Stage Information
Note: The American Joint Committee on Cancer has recently published a new edition of the AJCC Cancer Staging Manual, which includes revisions to the staging for this disease. The PDQ Adult Treatment Editorial Board, which is responsible for maintaining this summary, is currently reviewing the new staging to determine the changes that need to be made in the summary. In addition to updating this Stage Information section, additional changes may need to be made to other parts of this summary to ensure that it is up-to-date. The changes will be made as soon as possible.
The stage of adrenocortical carcinoma is determined by the size of the primary tumor, the degree of local invasion, and whether it has spread to regional lymph nodes or distant sites.[1-4] Proper staging should include computed tomography (CT) of the abdomen. Magnetic resonance imaging (MRI) may add specificity to CT evaluation of an adrenal mass.[5] In-phase and out-of-phase T1-weighted imaging may be the most effective noninvasive method to differentiate benign from malignant adrenal masses. MRI can also often clearly demonstrate any evidence of extracapsular tumor invasion, extension into the vena cava, or metastases. Patency of surrounding vessels can often be demonstrated with gadolinium-enhanced sequences or flip-angle techniques.[6] Vena caval contrast studies and angiography may provide additional staging information and allow for a more complete preoperative assessment. A review of published data from 608 patients revealed the following stage distribution at diagnosis: 3% stage I, 29% stage II, 20% stage III, and 49% stage IV.[7]
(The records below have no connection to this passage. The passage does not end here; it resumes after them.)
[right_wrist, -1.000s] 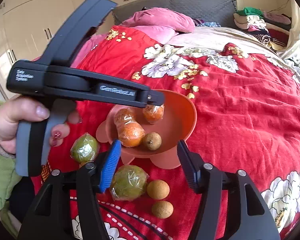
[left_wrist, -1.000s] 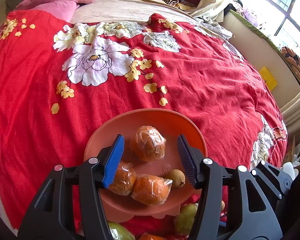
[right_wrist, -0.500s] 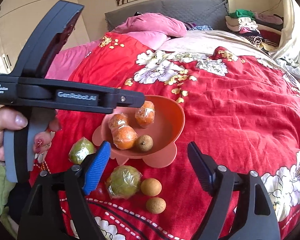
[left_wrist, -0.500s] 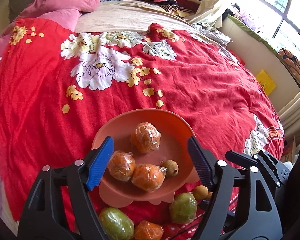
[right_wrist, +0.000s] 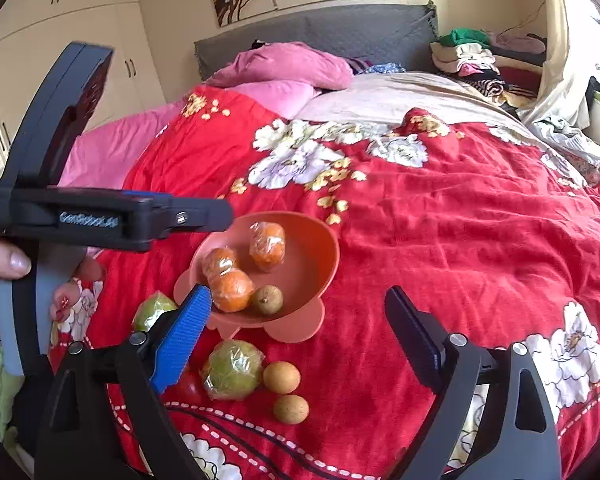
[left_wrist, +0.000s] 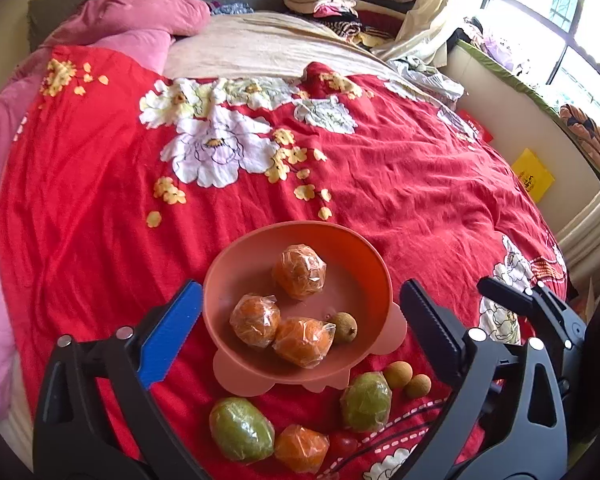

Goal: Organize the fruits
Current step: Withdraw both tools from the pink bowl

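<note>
Both the left gripper point(left_wrist: 300, 334) and right gripper point(right_wrist: 298, 326), jaws just widened and empty, are held above the orange bowl point(left_wrist: 374, 258). Three wrapped oranges point(left_wrist: 255, 321) and a longan point(left_wrist: 345, 327) are already contained in it. The wrapped green fruit point(right_wrist: 232, 370) on the red bedspread point(right_wrist: 440, 240) is best straddled squarely before closure.

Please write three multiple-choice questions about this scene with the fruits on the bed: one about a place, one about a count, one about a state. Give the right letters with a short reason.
1. Where are the two small brown fruits?
A. in the bowl
B. on the bedcover
C. on the pillow

2. How many wrapped oranges lie in the orange bowl?
A. one
B. three
C. five

3. The left claw is:
A. open, empty
B. shut on an orange
C. shut on the bowl

Answers: 1 B, they lie before the bowl on the red bedcover; 2 B, three wrapped oranges show inside; 3 A, nothing between its spread fingers.
</note>
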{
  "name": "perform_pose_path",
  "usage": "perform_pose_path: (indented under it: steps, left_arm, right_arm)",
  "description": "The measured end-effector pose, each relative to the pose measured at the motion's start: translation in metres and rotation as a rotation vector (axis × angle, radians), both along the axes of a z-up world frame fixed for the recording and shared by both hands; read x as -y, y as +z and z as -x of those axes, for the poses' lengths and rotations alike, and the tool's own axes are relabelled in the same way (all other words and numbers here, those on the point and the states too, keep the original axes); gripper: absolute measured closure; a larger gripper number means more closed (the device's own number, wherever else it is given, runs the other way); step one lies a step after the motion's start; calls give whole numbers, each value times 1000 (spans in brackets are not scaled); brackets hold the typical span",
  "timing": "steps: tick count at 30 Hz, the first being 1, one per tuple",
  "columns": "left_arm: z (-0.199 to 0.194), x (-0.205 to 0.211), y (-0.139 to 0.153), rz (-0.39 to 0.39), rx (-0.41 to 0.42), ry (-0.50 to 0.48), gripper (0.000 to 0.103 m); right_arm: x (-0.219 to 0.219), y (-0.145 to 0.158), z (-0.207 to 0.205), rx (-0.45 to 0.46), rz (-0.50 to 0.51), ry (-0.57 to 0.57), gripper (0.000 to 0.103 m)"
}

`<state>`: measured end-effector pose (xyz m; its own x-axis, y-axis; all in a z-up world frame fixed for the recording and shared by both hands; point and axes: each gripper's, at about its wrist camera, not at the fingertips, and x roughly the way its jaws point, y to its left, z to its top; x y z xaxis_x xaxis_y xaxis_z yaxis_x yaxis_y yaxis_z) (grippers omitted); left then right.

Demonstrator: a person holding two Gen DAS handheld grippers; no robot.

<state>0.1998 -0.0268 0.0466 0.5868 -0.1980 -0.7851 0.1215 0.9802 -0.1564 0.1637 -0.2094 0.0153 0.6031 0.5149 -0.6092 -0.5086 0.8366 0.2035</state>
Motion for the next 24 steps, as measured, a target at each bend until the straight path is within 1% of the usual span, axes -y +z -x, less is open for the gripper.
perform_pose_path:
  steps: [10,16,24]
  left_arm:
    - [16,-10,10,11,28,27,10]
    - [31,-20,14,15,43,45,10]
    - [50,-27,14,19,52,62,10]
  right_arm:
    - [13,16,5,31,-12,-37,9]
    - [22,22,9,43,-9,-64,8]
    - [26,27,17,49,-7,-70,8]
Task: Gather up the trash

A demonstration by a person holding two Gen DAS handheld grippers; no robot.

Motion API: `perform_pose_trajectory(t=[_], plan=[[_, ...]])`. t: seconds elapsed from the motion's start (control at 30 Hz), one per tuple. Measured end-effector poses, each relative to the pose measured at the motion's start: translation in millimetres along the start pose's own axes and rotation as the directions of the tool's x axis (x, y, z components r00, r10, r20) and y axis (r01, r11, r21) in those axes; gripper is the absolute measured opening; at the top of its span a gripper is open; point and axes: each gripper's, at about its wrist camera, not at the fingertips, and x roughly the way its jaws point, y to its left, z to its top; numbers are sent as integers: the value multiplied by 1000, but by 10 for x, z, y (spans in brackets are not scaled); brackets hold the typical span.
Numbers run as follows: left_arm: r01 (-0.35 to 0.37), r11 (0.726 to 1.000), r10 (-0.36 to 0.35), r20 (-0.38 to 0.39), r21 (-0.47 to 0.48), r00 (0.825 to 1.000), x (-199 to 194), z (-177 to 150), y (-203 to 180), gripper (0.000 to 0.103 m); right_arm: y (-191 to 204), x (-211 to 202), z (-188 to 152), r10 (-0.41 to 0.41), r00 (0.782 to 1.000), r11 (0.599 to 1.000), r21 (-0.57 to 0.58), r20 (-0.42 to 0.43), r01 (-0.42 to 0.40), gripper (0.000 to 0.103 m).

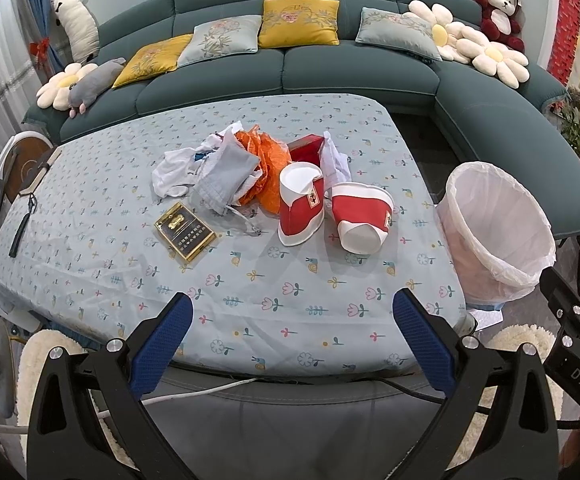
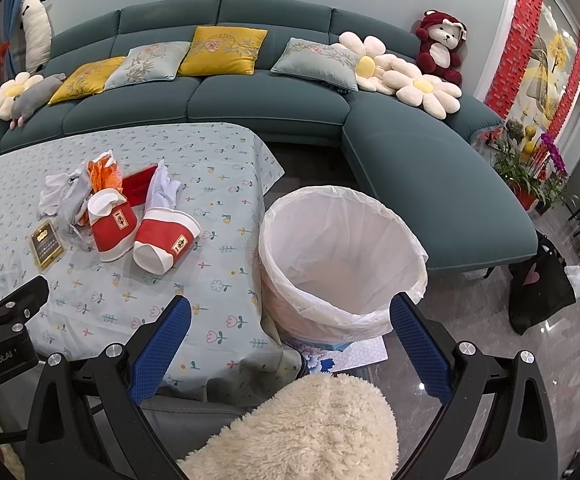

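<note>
A: Item one, two red-and-white paper cups. Orientation?

B: Both lie tipped over on the table. The left cup has its long axis running away from the left gripper, mouth at the far end. The right cup points its base toward that gripper, mouth away.

A: Item two, flat goods?

B: A gold-edged dark packet, lying flat, long axis slanting from near right to far left; ahead and left of the left gripper.

A: Item three, soft litter?

B: Crumpled white and grey wrappers and an orange bag, heaped beyond the cups, with a red box behind.

A: Grippers?

B: Left gripper spread wide, nothing between its blue pads, near the table's near edge. Right gripper likewise spread and empty.

A: Receptacle?

B: A bin with white liner, upright, mouth open, just ahead of the right gripper; the cups lie ahead and left of it.
</note>
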Motion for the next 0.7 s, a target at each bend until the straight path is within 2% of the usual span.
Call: perform_pose_trajectory(t=[0.7], plan=[[-7, 1000, 6, -25, -30, 1000, 11, -35, 15, 96, -2, 7, 1, 2, 1000, 1000, 4, 0, -2, 96]])
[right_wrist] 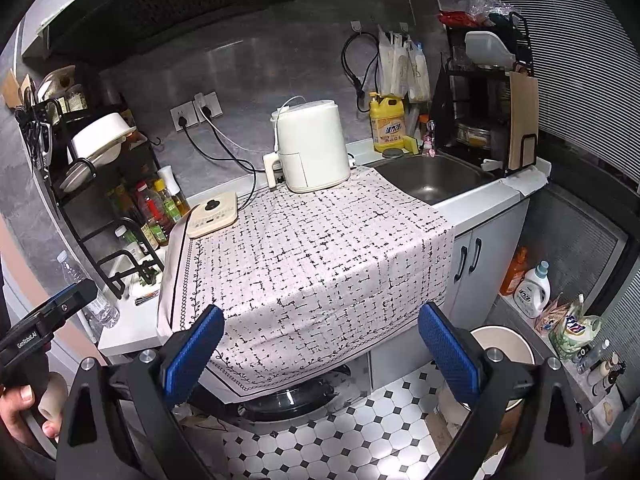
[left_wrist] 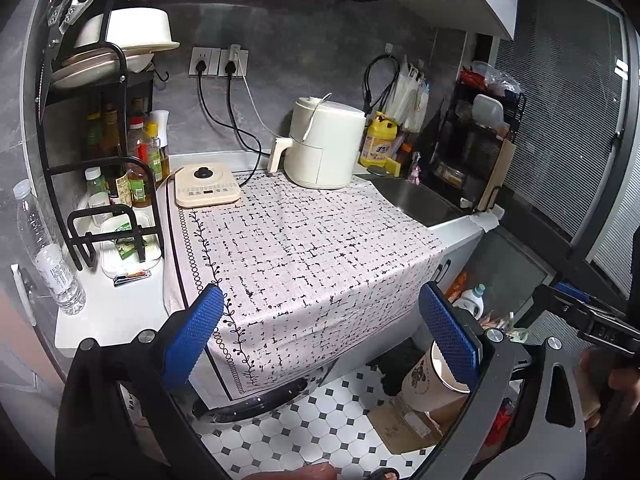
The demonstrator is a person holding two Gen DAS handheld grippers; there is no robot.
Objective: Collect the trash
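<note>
Your left gripper (left_wrist: 320, 332) and right gripper (right_wrist: 320, 350) both hover before the cloth-covered table (right_wrist: 312, 248), fingers spread wide and holding nothing. The only trash-like thing in reach of view — a paper cup (left_wrist: 430, 384) — stands on a cardboard piece (left_wrist: 404, 424) on the tiled floor (right_wrist: 340, 436), below the table's right end.

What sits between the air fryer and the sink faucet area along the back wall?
A yellow detergent bottle, clearest in the right wrist view, beside the air fryer.
</note>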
Stages are defined by TNM classification.[8]
TNM DefinitionsTumor (T)
- T1: Tumor 5 cm or less in size; invasion absent
- T2: Tumor greater than 5 cm in size; invasion absent
- T3: Tumor outside adrenal in fat
- T4: Tumor invading adjacent organs
Lymph nodes (N)
- N0: No positive lymph nodes
- N1: Positive lymph nodes
Metastases (M)
- M0: No distant metastases
- M1: Distant metastases
Stage I
- T1, N0, M0
Stage II
- T2, N0, M0
Stage III
- T1, N1, M0
- T2, N1, M0
- T3, N0, M0
Stage IV
- T3, N1, M0
- T4, N1, M0
- Any T, any N, M1
References
- Cerfolio RJ, Vaughan ED Jr, Brennan TG Jr, et al.: Accuracy of computed tomography in predicting adrenal tumor size. Surg Gynecol Obstet 176 (4): 307-9, 1993. [PUBMED Abstract]
- Brennan MF: Adrenocortical carcinoma. CA Cancer J Clin 37 (6): 348-65, 1987 Nov-Dec. [PUBMED Abstract]
- Cohn K, Gottesman L, Brennan M: Adrenocortical carcinoma. Surgery 100 (6): 1170-7, 1986. [PUBMED Abstract]
- Nader S, Hickey RC, Sellin RV, et al.: Adrenal cortical carcinoma. A study of 77 cases. Cancer 52 (4): 707-11, 1983. [PUBMED Abstract]
- Doppman JL, Reinig JW, Dwyer AJ, et al.: Differentiation of adrenal masses by magnetic resonance imaging. Surgery 102 (6): 1018-26, 1987. [PUBMED Abstract]
- Brown ED, Semelka RC: Magnetic resonance imaging of the adrenal gland and kidney. Top Magn Reson Imaging 7 (2): 90-101, 1995 Spring. [PUBMED Abstract]
- Wooten MD, King DK: Adrenal cortical carcinoma. Epidemiology and treatment with mitotane and a review of the literature. Cancer 72 (11): 3145-55, 1993. [PUBMED Abstract]
- Norton JA: Adrenal tumors. In: DeVita VT Jr, Hellman S, Rosenberg SA, eds.: Cancer: Principles and Practice of Oncology. 7th ed. Philadelphia, Pa: Lippincott Williams & Wilkins, 2005, pp 1528-39.